The 2012 Ipsos-Reid national poll highlighted the success of Fraser Health’s program. The poll revealed that compared to the general Canadian population, the population served by Fraser Health were more likely to have heard of advance care planning, and were more likely to have discussed end of life care decisions with family and healthcare providers.

In Alberta, significant progress towards comprehensive advance care planning began in 2008, when what was then the Calgary Health Region launched the “Goals of Care Designation” policy. This policy aimed to standardize the communication, documentation and processes for advance care planning and included a Goals of Care Designation Order (GCD) that functions similar to a POLST or MOST form.

In particular, the 2008 policy outlined how The Calgary Health Region would use Goals of Care Designation Orders to guide care decision-making for adult patients for interventions including transfer to an acute care facility and life support interventions. Moreover, it dictated than “an Order reflecting the Goals of Care Designation shall be documented on the health record of every Patient receiving care and treatment in a Region-owned or contracted Acute Care facility, Long Term Care facility, Designated Assisted Living (Supportive Living) and Hospice Care facility.”

Dr. Jessica Simon is a palliative care doctor and researcher at the University of Calgary who notes that the environment was optimal for the reception of this new policy.

“Calgary at the time was very fortunate in that it was a fairly integrated health system; we already had systems and structures in place such that acute care, home care, complex continuing care and long-term care facilities were less siloed then they are in the rest of the country.”

Even after the amalgamation of Alberta’s regional health authorities into Alberta Health Services later in 2008, the newly formed Calgary Zone continued to sustain the Goals of Care Designation policy.

Simon, who is a physician consultant for advance care planning for the Calgary Zone of Alberta Health Services, has now been tasked with helping to take the Goals of Care Designation policy and make it province-wide by March 2014. Simon is also the co-lead of a $2.5-million Alberta Innovates – Health Solutions grant that will support a population based knowledge translation intervention study of the province-wide expansion.

“The current climate is the start of an alliance,” notes Simon. “There is executive support and an increasing public awareness of this issue as well.”
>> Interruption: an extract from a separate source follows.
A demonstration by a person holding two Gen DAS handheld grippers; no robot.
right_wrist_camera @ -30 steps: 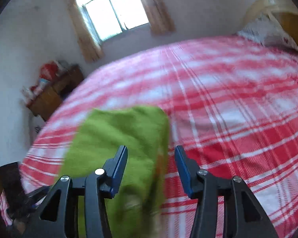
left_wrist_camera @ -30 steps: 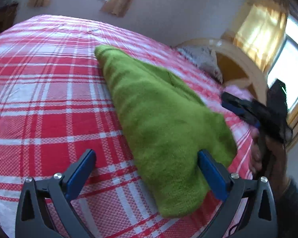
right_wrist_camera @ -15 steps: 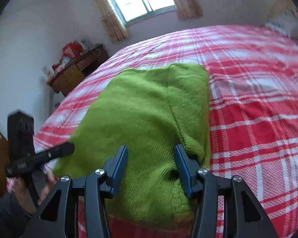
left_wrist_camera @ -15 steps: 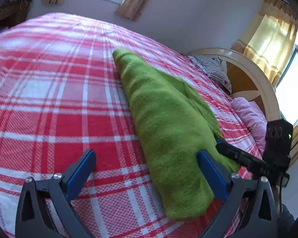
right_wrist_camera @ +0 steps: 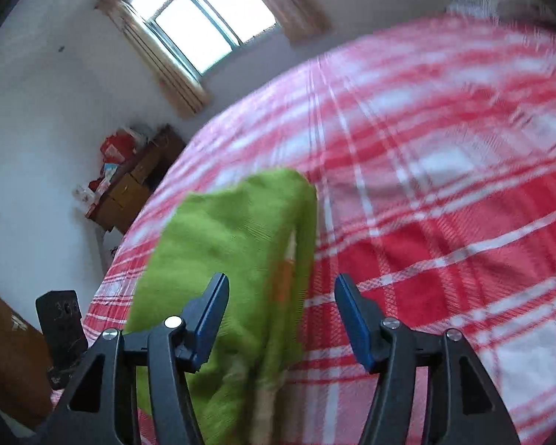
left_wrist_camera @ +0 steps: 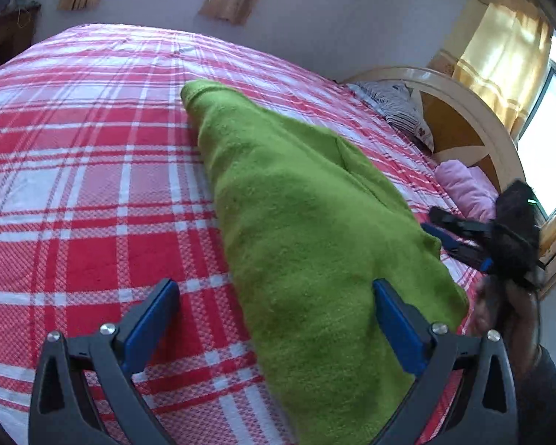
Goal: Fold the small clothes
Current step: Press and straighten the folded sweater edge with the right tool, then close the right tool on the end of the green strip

The success of advance care planning programs in Calgary and the Fraser Health Authority helped lay the groundwork for the January 2012 launch of a National Framework for Advance Care Planning in Canada. The Framework is centred around a model involving four key inter-related activities: engagement, education, system infrastructure and continuous quality improvement.

Ontario looks to catch up

In Ontario, new Ontario Medical Association president Dr. Scott Wooder has already identified end of life care as a key priority under his leadership. Shortly after being sworn in as president, he announced plans to develop a province wide strategy for this issue.

“I don’t think we’re doing it very well,” Wooder says of advance care planning practices in Ontario. “We need a province-wide standard so that it’s not unusual to talk about advance care planning with patients when they’re healthy, but it becomes normal.”

He envisions advance care planning becoming a standard of care in Ontario. “The standard would be something that every person is exposed to while they’re healthy; it becomes part of the things we do when we look after people.”

But Wooder realizes Ontario will be hampered by its infrastructure. “We need to have a functional electronic health record where this becomes part of a core data set where it’s viewable in everybody’s circle of care.”

The need to engage patients and families

Despite the promise of recent work and legislation, comprehensive advance care planning in Canada cannot succeed unless health care professionals actually engage and listen to patients and their families.

A recent audit of advance care planning practices in 12 acute care Canadian hospitals revealed disappointing deficits in communication between patients and families and their health care professionals. The ACCEPT study enrolled 278 elderly patients and 225 family members across hospitals in British Columbia, Alberta, Ontario and Quebec and conducted in-person interviews and reviewed medical charts to investigate advance care planning practices.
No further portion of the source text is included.